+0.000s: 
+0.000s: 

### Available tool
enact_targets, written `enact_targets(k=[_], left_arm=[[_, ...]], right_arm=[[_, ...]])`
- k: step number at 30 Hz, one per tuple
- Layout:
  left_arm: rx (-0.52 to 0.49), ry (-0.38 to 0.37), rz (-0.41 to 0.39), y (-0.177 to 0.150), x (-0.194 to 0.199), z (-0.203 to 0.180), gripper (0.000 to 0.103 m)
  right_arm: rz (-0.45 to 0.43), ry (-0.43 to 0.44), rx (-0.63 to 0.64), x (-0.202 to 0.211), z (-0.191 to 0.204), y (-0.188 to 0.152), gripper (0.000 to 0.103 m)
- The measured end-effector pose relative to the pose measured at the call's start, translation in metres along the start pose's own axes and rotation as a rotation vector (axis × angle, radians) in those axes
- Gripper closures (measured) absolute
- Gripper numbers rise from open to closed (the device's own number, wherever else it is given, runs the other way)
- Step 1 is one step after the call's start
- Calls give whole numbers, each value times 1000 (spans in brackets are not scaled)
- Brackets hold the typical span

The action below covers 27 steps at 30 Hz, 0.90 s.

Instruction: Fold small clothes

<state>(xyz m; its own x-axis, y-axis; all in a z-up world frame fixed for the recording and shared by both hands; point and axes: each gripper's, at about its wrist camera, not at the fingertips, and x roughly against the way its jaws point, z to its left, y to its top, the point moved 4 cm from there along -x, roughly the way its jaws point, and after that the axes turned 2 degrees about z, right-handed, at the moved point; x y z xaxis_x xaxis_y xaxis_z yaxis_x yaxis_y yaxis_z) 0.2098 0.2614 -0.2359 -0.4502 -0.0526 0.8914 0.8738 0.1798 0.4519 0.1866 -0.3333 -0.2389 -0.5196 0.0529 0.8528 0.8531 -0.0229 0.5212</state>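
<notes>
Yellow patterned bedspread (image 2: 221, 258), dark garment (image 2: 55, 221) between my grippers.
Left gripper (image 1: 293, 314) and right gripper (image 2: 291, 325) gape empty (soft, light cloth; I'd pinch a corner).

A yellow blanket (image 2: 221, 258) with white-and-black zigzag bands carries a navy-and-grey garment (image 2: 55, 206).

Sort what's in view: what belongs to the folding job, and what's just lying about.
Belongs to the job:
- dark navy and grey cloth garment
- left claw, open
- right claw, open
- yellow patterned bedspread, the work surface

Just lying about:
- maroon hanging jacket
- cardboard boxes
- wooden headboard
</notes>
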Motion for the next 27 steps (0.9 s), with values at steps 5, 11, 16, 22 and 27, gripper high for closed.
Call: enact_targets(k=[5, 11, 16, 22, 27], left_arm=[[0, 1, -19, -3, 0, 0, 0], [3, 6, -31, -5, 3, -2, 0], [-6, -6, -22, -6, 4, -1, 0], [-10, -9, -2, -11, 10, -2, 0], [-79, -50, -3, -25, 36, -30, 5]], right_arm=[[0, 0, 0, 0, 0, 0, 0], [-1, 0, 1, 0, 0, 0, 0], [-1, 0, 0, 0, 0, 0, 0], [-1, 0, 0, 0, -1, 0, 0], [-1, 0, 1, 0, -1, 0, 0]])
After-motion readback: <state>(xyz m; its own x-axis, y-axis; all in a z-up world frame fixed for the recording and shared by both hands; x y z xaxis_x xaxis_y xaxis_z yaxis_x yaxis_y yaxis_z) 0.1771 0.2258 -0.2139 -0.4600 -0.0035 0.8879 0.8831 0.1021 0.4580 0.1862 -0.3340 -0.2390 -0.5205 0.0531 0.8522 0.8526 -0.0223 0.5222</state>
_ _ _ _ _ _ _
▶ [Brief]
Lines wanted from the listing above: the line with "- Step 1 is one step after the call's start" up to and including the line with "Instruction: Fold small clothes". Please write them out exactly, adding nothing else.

▶ [Answer section]
- Step 1 is one step after the call's start
- Calls give whole numbers, each value times 1000 (spans in brackets are not scaled)
- Brackets hold the typical span

The action below covers 27 steps at 30 Hz, 0.90 s.

Instruction: Fold small clothes

This answer is complete.